School phoned earlier to inform me Joe had turned up with two blocks of parmesan cheese for his lunch. I’d grabbed the wrong container this morning. This was not so much a ‘senior moment’ (I’m not quite there yet) as a ‘hormonal moment’. Apparently he was upset, understandably, so I had to hoof it up there with his lunch box and swap it for the cheese. Even worse, there was an old rind in the tub too because I like to use the end bits to flavour soup.

We’ve had longstanding plans to visit Lancashire in mid October but again, that’s uncertain now due to the Covid rules. As it stands, the journey itself is OK but accommodation not so much. We’ll try and work something out.

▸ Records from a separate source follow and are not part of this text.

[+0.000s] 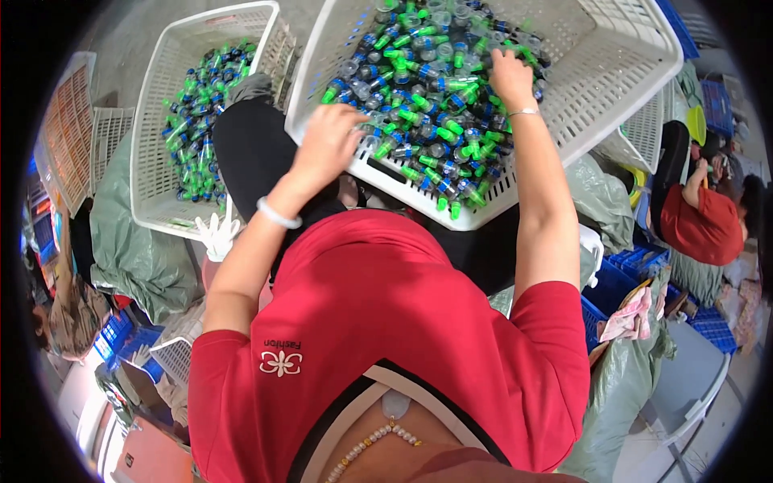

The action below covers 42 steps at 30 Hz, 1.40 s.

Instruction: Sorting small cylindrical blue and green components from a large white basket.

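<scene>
A large white plastic basket (612, 88) with latticed, perforated walls sits tilted across the person's lap, heaped with small clear plastic vials (435, 88) capped in glossy green and dark blue. The left hand (326, 145) rests at the near rim of the basket, knuckles up and fingers curled down into the pile; whether it grips any vial cannot be told, since the fingertips are buried among them. A pale, smooth bangle (279, 214) circles that wrist. The right hand (510, 78) lies farther in, palm down on the heap, fingers bent loosely over the caps; what it holds, if anything, is hidden beneath it. A thin silvery bracelet (523, 112) sits at its wrist. To the left, a second white lattice basket (153, 161) holds a thinner layer of the same green-and-blue vials. Beside it slumps a grey-green sack (133, 249) of crinkled film. At the far right, another person in a red top (704, 229) sits among blue crates (636, 262).
</scene>
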Each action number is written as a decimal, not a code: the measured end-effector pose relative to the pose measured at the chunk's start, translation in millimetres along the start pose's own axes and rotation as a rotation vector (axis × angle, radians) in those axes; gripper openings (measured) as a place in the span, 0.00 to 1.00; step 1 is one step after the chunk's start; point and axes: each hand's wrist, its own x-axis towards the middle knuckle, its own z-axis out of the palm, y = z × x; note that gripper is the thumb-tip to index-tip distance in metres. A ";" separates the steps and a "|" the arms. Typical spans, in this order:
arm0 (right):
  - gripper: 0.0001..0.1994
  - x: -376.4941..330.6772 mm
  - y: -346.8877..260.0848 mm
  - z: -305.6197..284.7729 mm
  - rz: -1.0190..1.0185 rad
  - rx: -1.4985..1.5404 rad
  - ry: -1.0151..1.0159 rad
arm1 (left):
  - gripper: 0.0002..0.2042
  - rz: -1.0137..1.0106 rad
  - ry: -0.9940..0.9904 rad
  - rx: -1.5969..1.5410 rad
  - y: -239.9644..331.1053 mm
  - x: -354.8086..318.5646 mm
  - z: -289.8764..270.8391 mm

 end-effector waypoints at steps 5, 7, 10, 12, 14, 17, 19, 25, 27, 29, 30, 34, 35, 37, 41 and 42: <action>0.18 -50.8 -33.6 -63.5 0.112 0.799 0.107 | 0.16 0.055 -0.021 0.152 1.4 37.3 89.7; 0.17 -93.4 -55.0 -104.8 0.195 1.051 0.075 | 0.16 0.068 -0.240 0.296 -1.6 46.4 100.8; 0.14 -155.7 -75.5 -105.2 0.270 1.312 0.113 | 0.15 0.094 -0.330 0.356 -2.3 50.6 98.5; 0.13 -176.3 -91.4 -88.5 0.318 1.405 0.077 | 0.14 0.109 -0.291 0.326 -1.2 45.5 92.9; 0.10 -187.9 -102.0 -78.9 0.414 1.574 -0.005 | 0.14 -0.018 -0.257 0.055 -4.7 42.5 92.0; 0.12 -178.4 -104.6 -84.3 0.391 1.582 0.089 | 0.14 -0.272 -0.176 -0.481 -2.6 32.1 83.0; 0.13 -173.2 -106.4 -88.0 0.374 1.595 0.143 | 0.13 -0.628 -0.097 -1.208 12.9 25.3 74.1; 0.14 -179.7 -116.0 -91.0 0.295 1.713 0.208 | 0.12 -0.795 -0.051 -1.657 45.0 -6.0 52.6; 0.14 -185.2 -121.7 -95.6 0.285 1.755 0.236 | 0.14 -0.778 -0.187 -1.336 57.5 -12.2 47.8; 0.15 -190.0 -126.3 -104.9 0.200 1.647 0.241 | 0.16 -0.764 -0.258 -1.168 72.1 -16.1 44.7; 0.16 -194.4 -126.3 -108.8 0.156 1.591 0.241 | 0.16 -0.754 -0.196 -1.059 82.8 -16.4 43.4; 0.16 -207.1 -128.9 -118.4 0.158 1.516 0.110 | 0.16 -0.628 0.007 -0.744 96.9 -22.3 55.6; 0.16 -208.7 -130.1 -117.9 0.150 1.522 0.115 | 0.16 -0.530 0.068 -0.656 101.3 -20.9 55.2; 0.16 -210.6 -129.7 -111.4 0.164 1.638 0.174 | 0.16 -0.431 0.134 -0.559 109.3 -22.6 51.9; 0.15 -212.6 -135.9 -107.2 0.162 1.756 0.125 | 0.19 -0.502 0.026 -0.600 120.0 -28.6 43.3; 0.15 -213.1 -137.6 -107.2 0.162 1.782 0.082 | 0.19 -0.503 0.016 -0.621 115.4 -31.7 46.6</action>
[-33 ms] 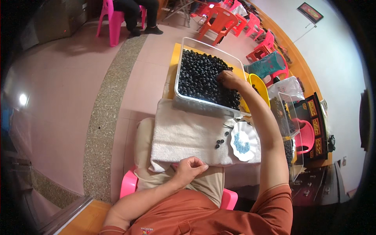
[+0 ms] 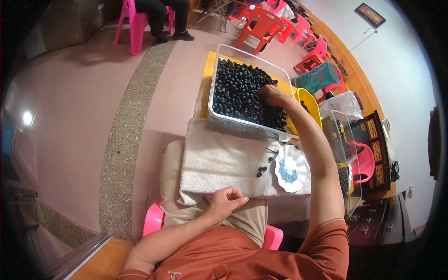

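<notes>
My right hand (image 2: 273,95) reaches into the right side of a clear plastic bin (image 2: 210,105), its fingers curled down among many small black ring-shaped beads (image 2: 240,86). The hand hides whatever its fingertips grip. Over my lap, at the near edge of a white towel (image 2: 224,163), my left hand (image 2: 226,203) is closed in a pinch, thumb against fingers; anything between them is too small to make out. A white scalloped dish (image 2: 300,169) on the towel holds tiny blue beads (image 2: 287,173). Several loose black beads (image 2: 262,169) lie left of the dish.
A yellow bowl (image 2: 311,105) with dark pieces stands right of the bin. More clear containers (image 2: 343,135) sit beyond my right forearm. Pink and red plastic chairs (image 2: 261,28) stand at the back. A person's legs (image 2: 170,18) show by a pink chair at the far left.
</notes>
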Available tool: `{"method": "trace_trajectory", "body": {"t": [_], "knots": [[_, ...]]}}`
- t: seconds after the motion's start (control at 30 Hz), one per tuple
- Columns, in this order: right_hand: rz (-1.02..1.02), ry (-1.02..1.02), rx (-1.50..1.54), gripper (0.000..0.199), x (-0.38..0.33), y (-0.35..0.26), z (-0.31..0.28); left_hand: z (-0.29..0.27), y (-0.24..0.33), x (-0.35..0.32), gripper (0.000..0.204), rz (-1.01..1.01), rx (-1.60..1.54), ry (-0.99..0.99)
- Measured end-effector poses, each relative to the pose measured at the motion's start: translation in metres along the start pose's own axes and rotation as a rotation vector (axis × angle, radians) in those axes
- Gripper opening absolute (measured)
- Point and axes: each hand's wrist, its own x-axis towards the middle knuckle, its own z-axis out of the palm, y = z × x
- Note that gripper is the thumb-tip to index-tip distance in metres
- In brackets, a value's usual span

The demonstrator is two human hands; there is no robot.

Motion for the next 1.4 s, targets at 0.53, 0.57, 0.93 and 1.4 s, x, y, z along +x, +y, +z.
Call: {"method": "trace_trajectory", "body": {"t": [0.53,0.57,0.93,1.4], "knots": [[0.075,-0.256,-0.038,0.026,0.019,-0.015,-0.009,0.000,0.001,0.000,0.014,0.003,0.017,-0.004],[0.081,-0.256,-0.040,0.026,0.018,-0.008,-0.007,0.001,0.000,0.001,0.014,0.012,0.015,-0.011],[0.189,-0.278,0.017,0.026,0.019,-0.027,-0.006,0.002,0.003,-0.001,0.014,-0.017,-0.003,-0.006],[0.263,-0.283,-0.158,0.035,0.014,-0.064,-0.009,0.001,-0.003,-0.002,0.014,-0.002,-0.014,0.002]]}}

Life on Skye generally means you do a lot of planning anyway. There isn’t a great deal of convenience - you have to travel about a lot - so we’re used to thinking ahead.

And now I have jobs to do, emails to send, food to cook. I’m working tomorrow but Friday’s going to be a soup making extravaganza. I was also planning on baking. Joe asked me for a jar of peanut butter a few weeks ago, which I bought, and last night I found a simple recipe for making cookies with it. Then he informed me he doesn’t like peanut butter…

So it looks like plain fairy cakes instead. Iced, but without the posh vanilla extract he likes because I’m not willing to stump up £6.99 for a (tiny) replacement bottle this week. I’m such a lovely parent. I used to roll my eyes every time my mum started on about teaching me ‘the value of money’, but there’s no denying it: I‘m becoming her. And I’m OK with that.